A few weeks prior, my ex and I had hooked up under the influence of potent Halloween-themed cocktails. No one knew about it and we had decided it didn’t mean anything. But after Thanksgiving, we could count phone sex as another indiscretion on our mounting tab. Though, to be fair, Justin Bieber’s “Sorry” and a few gin and tonics are partially to blame for this.
That’s when the incessant texting began and, it should be noted, never ended. The days passed in text-back tempo. He was thoroughly part of my day so when my heat broke, he knew about it. He offered to sleep on the couch if I wanted to come over to his house and get warm. I said no a few times before I said yes (I say this more to my own credit than for the story’s factual validity). But I ultimately said yes.
He picked me up in his car, drove me to his house, helped me carry my bag up the stairs, and then helped me out of my clothes. NEWSFLASH: He had no intention of sleeping on the couch. The sex was rough, dirty, raw, and totally hot. It felt like having sex with a different person, not the same three familiar (but great) positions I was used to. He reminded me pretty quickly why he was the best shag of my life.

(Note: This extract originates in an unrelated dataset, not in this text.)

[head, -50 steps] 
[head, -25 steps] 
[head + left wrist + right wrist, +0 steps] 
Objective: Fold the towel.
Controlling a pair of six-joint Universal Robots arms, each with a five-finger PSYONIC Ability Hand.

The weirdest thing about it was that he wanted to talk about it as soon as he wiped the sweat from his forehead. He wasn’t a “feelings” guy, as my dad once had said. He avoided emotion like Bush Jr. avoided common sense. He told me he wasn’t ready to break up with his girlfriend because he was “happy.”
He also told me he wanted this to happen again.
I didn’t know what to say. I had spent the first six months after our breakup desperately wanting him back and the latter six months proudly going on first dates, convincing myself I was better off without him. Finding myself between his sheets inevitably complicated matters. I wasn’t the first girl he’d cheated with either. Thanks to Tinder, he’d hooked up with another girl a few months earlier, but it had ended there. Knowing this didn’t make me feel better per se, but it did contribute to my mounting suspicions about him.
Over the next couple of weeks, we texted every day. We shared our secret sexual fantasies, wondering why we hadn’t explored them more when we were together. We both came clean about times we had cheated during our year-and-a-half long relationship. We didn’t talk about why it ultimately ended. We slept together again. Then, something rather remarkable happened.
He told me he wanted to have a threesome. He had already been doing research on possible third partners. I could tell he had put a nontrivial amount of thought into cheating even before we slept together. In fact, he was acting like a sociopath.
A light bulb went off.
This wasn’t about me. He didn’t want to get back together with me. He liked the novelty of cheating. He enjoyed the emotional closeness afforded by a relationship coupled with the sexual adventure inherent in sleeping around. I was his flesh-colored ticket into Erotic Paradise.
This information made me feel like I had just taken my bra off after a long, sweltering summer day. Here was this guy I had been Jack-and-Rose in love with who was actively searching for ways to cheat on his current girlfriend. I didn’t love this guy.
Hell, I didn’t even like him.
It was this realization that freed me. No more would I be jealous of his “committed” relationship while I flirted my way through one-night stands. Even better, I was wielding significant power. I could “blow up” his life, as he put it, over a variety of different platforms (thanks, 21 century!). But I wouldn’t. Because I was classy, as Greg Behrendt of He’s Just Not That Into You would say. I’m certainly not espousing cheating, but in this highly anecdotal case, I got rare insight into the deeply flawed psyche of my ex. Even though my thermostat is now fixed, I feel confident that I can stave off any future cold nights with this new armor around my heart.